Algo parecido está sucediendo con Arnaud Desplechin, uno de los valores más sólidos del cine francés y una presencia habitual de Cannes, pero que lleva al menos desde 2008 (Un conte de Noël) sin realizar una gran película. Pero su prestigio ha permitido que se pasen por alto muchos de sus deslices y algunas decepciones mayúsculas. Baste como ejemplo que, como Hansen-Løve, lleva dos años seguidos en Cannes, en 2021 con Tromperie en Cannes Première y ahora de nuevo en la Competición con Frère et soeur. Su trama se resume en las de sus mejores películas, un conflicto familiar larvado que enfrenta a dos hermanos (Marion Cotillard y Melvil Poupad, que ya estaba en la película de Hansen-Løve) y que reaparece cuando los padres agonizan en el hospital tras un accidente de tráfico. Pero la historia apenas profundiza en esas diferencias (¿meros celos artísticos?) y parece un mero recurso de fondo de armario (la política de los autores a veces es solo esto) que los actores (especialmente Poupaud haciendo de Amalric) pretenden hacer pasar por verosímil desde el histrionismo.
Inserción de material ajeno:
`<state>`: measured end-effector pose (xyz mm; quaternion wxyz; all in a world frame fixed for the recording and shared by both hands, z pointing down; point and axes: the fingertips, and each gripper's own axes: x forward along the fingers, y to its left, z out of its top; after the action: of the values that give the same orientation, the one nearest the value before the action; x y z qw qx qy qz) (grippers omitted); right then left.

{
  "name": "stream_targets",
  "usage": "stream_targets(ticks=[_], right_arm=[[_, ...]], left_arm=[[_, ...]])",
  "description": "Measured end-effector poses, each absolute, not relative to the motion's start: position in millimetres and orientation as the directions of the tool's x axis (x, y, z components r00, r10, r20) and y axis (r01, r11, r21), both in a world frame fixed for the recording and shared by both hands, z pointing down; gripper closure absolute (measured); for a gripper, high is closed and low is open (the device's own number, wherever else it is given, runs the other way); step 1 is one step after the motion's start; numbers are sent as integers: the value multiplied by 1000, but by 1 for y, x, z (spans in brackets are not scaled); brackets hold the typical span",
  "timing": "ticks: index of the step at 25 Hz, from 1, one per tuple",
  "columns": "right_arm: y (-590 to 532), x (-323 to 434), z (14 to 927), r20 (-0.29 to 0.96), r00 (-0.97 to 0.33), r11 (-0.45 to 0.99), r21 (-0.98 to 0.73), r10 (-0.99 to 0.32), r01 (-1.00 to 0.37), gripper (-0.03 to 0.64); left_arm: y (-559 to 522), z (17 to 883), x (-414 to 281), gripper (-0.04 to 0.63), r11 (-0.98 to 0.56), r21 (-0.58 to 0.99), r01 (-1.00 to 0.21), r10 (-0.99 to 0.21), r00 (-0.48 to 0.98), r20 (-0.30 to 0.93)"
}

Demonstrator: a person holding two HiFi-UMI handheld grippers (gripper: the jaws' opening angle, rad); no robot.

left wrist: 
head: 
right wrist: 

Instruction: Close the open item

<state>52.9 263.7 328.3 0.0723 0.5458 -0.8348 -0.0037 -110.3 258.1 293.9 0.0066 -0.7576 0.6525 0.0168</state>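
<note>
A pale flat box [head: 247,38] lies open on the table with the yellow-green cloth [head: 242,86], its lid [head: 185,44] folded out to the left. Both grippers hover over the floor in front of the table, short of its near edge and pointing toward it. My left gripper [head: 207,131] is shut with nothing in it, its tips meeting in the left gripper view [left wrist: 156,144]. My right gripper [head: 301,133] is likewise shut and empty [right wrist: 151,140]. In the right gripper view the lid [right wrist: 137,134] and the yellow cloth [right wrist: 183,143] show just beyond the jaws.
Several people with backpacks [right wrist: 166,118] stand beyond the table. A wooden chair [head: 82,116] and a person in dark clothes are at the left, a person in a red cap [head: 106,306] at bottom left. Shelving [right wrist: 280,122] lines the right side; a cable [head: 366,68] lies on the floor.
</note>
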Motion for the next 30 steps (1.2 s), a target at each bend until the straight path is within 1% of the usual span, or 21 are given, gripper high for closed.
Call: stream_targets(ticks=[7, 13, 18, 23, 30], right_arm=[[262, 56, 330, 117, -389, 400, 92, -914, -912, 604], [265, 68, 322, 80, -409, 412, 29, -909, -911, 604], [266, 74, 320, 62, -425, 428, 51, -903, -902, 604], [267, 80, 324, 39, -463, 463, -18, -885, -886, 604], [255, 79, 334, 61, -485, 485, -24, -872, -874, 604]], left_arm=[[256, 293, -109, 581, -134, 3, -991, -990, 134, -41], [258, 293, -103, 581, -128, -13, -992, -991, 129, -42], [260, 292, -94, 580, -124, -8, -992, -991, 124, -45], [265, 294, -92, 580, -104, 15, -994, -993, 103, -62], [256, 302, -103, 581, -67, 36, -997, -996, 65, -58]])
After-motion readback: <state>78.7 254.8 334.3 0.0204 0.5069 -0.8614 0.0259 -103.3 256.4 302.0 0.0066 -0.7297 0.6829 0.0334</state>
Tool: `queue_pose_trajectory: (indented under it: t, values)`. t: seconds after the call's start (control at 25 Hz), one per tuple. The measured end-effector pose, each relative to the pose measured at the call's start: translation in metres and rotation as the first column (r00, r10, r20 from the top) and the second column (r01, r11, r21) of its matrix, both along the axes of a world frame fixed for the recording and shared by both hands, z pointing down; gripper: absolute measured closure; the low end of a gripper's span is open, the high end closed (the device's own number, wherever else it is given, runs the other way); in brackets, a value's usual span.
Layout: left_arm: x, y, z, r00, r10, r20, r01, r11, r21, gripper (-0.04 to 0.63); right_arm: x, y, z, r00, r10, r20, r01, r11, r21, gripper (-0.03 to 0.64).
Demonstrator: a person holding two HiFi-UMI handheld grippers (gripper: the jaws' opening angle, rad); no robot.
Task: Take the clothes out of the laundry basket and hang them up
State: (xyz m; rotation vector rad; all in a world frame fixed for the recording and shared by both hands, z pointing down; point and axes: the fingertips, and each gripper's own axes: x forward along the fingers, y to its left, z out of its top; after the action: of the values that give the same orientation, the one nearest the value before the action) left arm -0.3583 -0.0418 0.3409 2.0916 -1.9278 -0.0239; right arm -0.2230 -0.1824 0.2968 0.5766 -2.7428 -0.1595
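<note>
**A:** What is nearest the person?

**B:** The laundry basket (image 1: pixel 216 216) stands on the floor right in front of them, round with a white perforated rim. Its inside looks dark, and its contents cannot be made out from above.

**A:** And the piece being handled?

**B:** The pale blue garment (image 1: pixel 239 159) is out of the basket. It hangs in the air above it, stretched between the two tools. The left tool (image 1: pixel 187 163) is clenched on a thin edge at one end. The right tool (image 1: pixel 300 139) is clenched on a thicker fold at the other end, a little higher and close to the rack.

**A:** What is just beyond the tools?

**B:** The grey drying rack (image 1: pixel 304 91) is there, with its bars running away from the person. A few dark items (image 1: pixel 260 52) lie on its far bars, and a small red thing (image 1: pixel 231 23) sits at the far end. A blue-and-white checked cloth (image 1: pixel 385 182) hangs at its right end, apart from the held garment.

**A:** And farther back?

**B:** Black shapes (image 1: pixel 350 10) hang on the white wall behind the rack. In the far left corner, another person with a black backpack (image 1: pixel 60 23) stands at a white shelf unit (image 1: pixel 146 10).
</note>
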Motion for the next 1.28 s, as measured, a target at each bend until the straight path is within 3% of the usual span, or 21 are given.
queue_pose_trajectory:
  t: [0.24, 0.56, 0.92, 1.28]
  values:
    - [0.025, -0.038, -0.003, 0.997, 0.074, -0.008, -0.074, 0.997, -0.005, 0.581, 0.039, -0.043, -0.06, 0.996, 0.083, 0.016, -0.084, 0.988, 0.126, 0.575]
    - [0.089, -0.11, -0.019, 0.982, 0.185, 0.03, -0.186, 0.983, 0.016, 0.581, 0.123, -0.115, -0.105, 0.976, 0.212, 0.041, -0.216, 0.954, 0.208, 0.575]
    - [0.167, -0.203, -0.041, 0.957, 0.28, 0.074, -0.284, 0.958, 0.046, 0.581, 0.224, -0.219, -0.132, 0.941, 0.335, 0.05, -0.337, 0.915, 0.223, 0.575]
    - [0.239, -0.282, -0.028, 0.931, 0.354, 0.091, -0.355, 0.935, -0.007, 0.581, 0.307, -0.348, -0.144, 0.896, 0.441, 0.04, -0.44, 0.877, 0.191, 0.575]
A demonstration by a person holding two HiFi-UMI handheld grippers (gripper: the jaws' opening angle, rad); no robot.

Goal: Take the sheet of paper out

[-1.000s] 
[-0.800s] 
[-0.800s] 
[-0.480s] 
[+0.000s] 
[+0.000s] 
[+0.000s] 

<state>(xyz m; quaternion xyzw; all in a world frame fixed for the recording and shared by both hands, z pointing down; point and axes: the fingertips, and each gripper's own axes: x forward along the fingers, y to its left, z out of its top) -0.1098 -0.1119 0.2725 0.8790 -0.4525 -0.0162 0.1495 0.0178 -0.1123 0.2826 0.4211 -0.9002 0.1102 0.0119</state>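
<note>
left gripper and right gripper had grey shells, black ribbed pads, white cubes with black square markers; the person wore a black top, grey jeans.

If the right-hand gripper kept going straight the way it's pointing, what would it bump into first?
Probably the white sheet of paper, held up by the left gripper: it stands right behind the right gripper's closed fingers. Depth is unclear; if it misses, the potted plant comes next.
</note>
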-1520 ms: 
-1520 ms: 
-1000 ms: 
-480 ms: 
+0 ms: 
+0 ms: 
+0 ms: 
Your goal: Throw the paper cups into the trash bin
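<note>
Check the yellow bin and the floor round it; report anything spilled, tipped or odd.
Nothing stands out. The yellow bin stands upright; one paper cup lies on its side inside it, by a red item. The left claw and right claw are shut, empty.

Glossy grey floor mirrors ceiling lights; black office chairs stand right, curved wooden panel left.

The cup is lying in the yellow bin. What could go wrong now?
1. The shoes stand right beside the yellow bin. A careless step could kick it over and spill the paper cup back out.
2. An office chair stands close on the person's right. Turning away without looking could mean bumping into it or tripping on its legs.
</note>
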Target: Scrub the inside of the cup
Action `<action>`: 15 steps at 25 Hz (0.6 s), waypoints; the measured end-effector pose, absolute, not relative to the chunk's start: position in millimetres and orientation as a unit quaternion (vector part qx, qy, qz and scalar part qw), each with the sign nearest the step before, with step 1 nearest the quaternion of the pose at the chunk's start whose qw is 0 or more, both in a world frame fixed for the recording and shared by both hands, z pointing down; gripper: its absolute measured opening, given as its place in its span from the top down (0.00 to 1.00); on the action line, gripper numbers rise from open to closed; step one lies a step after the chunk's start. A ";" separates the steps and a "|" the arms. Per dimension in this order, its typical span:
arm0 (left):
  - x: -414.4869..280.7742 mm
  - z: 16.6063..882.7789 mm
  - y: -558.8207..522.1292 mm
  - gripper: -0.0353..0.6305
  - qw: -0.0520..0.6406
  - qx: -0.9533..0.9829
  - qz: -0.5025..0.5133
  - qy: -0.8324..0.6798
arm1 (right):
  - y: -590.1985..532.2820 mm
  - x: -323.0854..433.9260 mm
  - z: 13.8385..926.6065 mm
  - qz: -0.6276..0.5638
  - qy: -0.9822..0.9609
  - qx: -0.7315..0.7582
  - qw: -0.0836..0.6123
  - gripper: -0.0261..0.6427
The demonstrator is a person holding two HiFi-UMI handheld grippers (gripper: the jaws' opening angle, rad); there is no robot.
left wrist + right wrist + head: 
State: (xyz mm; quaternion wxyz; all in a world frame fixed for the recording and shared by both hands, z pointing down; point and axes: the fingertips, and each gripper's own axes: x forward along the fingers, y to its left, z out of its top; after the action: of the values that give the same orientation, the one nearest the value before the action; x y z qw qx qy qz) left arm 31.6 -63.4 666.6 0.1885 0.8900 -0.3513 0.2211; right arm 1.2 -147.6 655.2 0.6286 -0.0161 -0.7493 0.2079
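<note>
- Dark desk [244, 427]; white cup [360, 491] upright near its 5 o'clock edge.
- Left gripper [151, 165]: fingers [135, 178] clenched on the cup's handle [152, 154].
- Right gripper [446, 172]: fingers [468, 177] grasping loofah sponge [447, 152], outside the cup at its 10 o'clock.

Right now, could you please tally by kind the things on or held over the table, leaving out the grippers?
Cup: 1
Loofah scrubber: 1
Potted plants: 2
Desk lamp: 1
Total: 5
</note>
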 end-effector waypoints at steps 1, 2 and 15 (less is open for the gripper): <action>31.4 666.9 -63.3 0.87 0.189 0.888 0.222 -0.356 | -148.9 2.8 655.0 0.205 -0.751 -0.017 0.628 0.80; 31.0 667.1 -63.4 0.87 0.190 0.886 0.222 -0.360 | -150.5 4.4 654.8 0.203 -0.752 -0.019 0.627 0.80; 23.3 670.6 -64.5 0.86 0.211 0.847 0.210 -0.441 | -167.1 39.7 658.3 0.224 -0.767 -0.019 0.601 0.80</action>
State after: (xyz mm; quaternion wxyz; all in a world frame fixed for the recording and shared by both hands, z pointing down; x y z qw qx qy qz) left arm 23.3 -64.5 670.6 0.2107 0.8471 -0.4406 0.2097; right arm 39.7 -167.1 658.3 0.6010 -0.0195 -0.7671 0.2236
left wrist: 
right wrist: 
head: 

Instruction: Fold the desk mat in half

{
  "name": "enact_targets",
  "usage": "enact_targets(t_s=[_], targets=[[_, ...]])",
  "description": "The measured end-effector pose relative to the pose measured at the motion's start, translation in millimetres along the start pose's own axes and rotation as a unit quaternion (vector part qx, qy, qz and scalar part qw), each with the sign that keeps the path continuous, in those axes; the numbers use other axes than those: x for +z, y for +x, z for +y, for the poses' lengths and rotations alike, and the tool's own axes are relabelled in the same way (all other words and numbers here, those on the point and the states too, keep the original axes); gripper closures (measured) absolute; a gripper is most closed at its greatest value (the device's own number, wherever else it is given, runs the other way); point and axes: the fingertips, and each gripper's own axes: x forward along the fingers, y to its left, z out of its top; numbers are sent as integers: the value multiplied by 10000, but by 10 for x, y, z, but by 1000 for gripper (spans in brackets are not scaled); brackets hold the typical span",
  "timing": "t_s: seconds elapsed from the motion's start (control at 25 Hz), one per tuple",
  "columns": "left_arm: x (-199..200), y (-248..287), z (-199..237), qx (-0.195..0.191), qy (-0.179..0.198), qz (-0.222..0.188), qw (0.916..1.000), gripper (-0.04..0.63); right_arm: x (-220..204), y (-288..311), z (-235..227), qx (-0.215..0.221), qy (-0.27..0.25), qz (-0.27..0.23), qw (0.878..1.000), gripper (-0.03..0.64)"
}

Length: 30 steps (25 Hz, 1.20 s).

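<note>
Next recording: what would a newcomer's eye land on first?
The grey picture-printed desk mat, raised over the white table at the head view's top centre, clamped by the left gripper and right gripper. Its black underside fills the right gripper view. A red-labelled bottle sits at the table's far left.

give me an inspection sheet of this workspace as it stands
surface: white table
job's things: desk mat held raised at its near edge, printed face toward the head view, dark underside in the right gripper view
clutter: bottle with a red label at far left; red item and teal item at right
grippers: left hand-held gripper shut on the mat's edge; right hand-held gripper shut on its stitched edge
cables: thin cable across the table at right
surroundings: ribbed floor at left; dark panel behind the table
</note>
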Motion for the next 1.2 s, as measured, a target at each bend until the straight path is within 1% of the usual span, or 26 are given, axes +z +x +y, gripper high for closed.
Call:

Todos los elementos que maneja Desplechin bordean el ridículo (ese retiro en los Pirineos de Poupaud y su mujer, alejados del mundo; la huida final de Cotillard a África) y solo las tensas y dramáticas cuerdas de la banda sonora de Grégoire Hetzel consiguen por momentos elevar las imágenes a un estadio entre irreal y delirante que recuerda a Raúl Ruiz, básicamente por la presencia d Poupaud, todo hay que decirlo.
La Competición no mejoró con Boy from Heaven, de Tarik Saleh, en apariencia un thriller político ambientado en una universidad islámica de El Cairo, pero en última instancia un cuento de hadas de una ingenuidad desarmante en la que el hijo de un pescador, que logra una beca para estudiar en la prestigiosa institución, logra resolver una intriga que implica al gobierno y servicios secretos egipcios cual William von Baskerville y gracias a su conocimiento del Corán. Aún faltan varios días para que lleguen Cronenberg, Denis, Serra o Reichardt y la espera se está haciendo muy larga.